The OCaml-TLS architecture

The OCaml ecosystem has several distinct ways of interacting with the outside world (and the network in particular): straightforward unix interfaces and the asynchronous programming libraries lwt and async. One of the early considerations was not to restrict ourselves to any of those -- we wanted to support them all.

There were also two distinct basic "platforms" we wanted to target from the outset: the case of a simple executable, and the case of Mirage unikernels.

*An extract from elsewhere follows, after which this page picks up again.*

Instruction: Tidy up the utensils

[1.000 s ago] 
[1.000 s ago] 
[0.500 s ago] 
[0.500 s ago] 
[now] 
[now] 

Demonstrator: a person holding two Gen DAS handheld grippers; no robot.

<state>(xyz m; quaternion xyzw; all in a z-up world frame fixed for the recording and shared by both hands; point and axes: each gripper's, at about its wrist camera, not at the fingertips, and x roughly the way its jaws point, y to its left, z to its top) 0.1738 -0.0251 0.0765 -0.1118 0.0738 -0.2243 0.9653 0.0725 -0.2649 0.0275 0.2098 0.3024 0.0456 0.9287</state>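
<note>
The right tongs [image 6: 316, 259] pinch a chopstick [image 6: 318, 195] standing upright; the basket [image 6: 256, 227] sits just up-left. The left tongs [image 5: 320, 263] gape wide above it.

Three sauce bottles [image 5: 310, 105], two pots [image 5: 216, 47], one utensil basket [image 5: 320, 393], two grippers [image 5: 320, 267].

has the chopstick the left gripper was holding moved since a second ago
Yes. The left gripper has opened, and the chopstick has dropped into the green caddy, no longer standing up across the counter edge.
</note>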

So one of the first questions we faced was deciding how to represent interactions with the network in a portable way. This can be done by systematically abstracting out the API boundary which gives access to network operations, but we had a third thing in mind as well: we wanted to exploit the functional nature of OCaml to its fullest extent!

Our various prior experiences with Haskell and Idris convinced us to adopt what is called "purely functional" technique. We believe it to be an approach which first forces the programmer to give principled answers to all the difficult design questions (errors and global data-flow) in advance, and then leads to far cleaner and composable code later on. A purely functional system has all the data paths made completely explicit in the form of function arguments and results. There are no unaccounted-for interactions between components mediated by shared state, and all the activity of the parts of the system is exposed through types since, after all, it's only about computing values from values.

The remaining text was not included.